Much has been said about the weak performance and outlook of the social media giants. The shares of Meta (aka Facebook) and Snap took a hammering after their recent financial updates, Google’s YouTube platform was similarly weak and TikTok has reportedly brought down its revenue targets for this year.
Yet there are also signs of pressure when it comes to the broadcasting space, which is also a significant chunk of money. In Europe, German broadcaster ProSieben profit warned while ITV delivered worse than expected Q3 results. Meanwhile, in the US, the numbers from the likes of Roku, Disney, Warner Bros Discovery and others have similarly disappointed investors.
It might be argued that this reflects a more general slowdown in advertising revenues – but the global agency groups reported better than expected numbers, and there weren’t many examples of companies committing to reducing advertising spend during results season (although there were a few: for example, Colgate-Palmolive mentioned they were reducing ad spending in Europe).
However, there may also be signs that something else is happening. A clue may lie in comments from Procter & Gamble in its results conference call. It explicitly stated it was moving money out of linear TV advertising and into digital, which it stated was more targeted and offered better returns.
There is an argument for saying that has been the case for a long time and therefore this is nothing new. I would disagree. When a company’s senior executives specifically highlight a key operational detail like this – and it has not been highlighted previously – it is done for a reason. Managements have lots to talk about in conference calls. They do not spend time talking about trivial factors, especially if you are a P&G.
BVOD’s positioning problem
There is one particular area where I think the broadcasters are (generally) pursuing the wrong approach and that comes to how BVOD revenues are handled. The trend generally seems to be for broadcasters to bundle in the BVOD revenues with the linear TV product as part of a combined offering to advertisers.
I can see why – it helps support the linear product by adding in a more younger-focused, targeted product – but it is essentially a defensive strategy of circling the wagons to protect the core business. It also raises questions around measurement and an ‘apples vs pears’ comparison when it comes to audiences. More importantly, it cements the view that BVOD is an adjunct of television and therefore its revenues should come from television budgets. It effectively promotes a message that cannibalisation is the order of the day.

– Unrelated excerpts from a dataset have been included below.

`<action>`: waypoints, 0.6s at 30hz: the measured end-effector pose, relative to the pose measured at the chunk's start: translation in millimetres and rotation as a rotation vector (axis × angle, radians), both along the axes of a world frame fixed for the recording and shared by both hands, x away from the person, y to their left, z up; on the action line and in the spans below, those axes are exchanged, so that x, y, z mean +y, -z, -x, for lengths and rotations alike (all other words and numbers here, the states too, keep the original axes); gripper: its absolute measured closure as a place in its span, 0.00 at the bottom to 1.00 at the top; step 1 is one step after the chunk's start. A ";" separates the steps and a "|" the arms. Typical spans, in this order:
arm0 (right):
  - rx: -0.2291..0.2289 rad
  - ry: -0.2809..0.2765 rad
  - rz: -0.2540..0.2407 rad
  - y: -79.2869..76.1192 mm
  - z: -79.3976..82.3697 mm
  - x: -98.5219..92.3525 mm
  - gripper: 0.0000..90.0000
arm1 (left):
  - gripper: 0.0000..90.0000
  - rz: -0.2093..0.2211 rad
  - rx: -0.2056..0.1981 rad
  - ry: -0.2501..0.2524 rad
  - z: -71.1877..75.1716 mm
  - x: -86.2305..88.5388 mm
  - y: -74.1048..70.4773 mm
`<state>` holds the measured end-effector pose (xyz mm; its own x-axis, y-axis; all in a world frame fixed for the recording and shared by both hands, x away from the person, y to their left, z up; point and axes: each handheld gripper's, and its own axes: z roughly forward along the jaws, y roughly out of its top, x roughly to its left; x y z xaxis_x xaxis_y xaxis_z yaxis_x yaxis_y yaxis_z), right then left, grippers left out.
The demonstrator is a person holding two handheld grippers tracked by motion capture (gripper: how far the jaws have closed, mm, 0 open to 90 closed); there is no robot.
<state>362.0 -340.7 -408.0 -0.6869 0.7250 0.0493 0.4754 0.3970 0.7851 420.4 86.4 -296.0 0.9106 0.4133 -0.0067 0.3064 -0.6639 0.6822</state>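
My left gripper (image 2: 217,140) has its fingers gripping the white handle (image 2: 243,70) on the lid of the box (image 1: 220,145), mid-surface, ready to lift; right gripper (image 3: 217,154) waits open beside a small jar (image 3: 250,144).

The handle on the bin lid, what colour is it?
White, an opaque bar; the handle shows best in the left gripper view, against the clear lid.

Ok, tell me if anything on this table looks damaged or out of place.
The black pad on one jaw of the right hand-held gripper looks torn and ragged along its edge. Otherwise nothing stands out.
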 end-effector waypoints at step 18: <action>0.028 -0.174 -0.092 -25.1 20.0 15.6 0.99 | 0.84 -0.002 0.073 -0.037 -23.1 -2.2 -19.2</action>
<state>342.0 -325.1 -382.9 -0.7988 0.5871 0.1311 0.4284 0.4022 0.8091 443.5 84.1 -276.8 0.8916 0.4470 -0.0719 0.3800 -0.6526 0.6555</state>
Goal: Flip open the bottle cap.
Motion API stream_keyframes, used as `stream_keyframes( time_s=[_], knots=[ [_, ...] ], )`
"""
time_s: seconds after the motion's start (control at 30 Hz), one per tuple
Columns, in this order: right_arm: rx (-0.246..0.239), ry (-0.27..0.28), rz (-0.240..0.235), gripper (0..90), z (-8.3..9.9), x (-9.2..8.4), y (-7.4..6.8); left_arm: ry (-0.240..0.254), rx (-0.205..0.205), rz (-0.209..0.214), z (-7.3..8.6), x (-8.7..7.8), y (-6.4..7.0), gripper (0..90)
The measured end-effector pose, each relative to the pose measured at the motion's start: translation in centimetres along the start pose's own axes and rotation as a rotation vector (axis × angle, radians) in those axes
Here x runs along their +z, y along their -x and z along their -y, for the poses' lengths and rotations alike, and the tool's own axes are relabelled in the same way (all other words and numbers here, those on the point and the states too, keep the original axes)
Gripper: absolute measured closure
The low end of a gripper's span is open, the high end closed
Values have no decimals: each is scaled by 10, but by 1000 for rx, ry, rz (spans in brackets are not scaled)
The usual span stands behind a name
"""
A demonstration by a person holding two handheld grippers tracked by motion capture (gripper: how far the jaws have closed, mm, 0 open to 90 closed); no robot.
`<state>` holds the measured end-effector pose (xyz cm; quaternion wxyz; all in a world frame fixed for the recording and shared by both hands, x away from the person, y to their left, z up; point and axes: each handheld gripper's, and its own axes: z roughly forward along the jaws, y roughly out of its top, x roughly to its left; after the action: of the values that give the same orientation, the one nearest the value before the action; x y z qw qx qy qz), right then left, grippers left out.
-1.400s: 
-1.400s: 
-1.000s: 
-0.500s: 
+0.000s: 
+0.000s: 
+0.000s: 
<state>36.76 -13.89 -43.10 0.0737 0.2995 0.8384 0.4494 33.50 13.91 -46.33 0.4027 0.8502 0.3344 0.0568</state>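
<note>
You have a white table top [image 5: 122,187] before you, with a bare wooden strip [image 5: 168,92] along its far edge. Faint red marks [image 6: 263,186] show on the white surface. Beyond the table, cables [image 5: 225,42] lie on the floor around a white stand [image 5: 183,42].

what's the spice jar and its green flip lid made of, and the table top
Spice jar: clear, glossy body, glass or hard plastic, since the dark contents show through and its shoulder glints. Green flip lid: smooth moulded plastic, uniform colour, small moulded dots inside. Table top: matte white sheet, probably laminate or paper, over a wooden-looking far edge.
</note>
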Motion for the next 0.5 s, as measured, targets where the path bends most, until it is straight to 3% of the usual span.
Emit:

Yet there is a case to be argued that BVOD should be additive to the broadcasters. It is, after all, classified as digital (at least by the IAB) so why is it not used to go after digital budgets? It offers the attributes of digital. And if Facebook and YouTube can claim they are clear substitutes for television, why should the opposite not be argued that BVOD is a substitute for digital platforms?
The fact the world’s largest advertiser has gone down this route should act as a wake up call for the broadcasters. P&G tends to be seen as a leader in advertising, and if it promoting a message, others will take heed. I very much believe linear TV has a future (and that much of the debate is skewed by a media industry that is disconnected physically and sentiment wise from a large chunk of its audience). But broadcasters nonetheless need to push BVOD as its own product. If not, they will be missing out on a major revenue opportunity stream. Moreover, by separating out the two, it may give a greater urgency to seeking ways to improve the linear side (and its messaging), rather than relying on BVOD growth to save the day.
Of course, it is easy to say this from the outside. Sometimes, though, that is what is needed. It is time to wake up.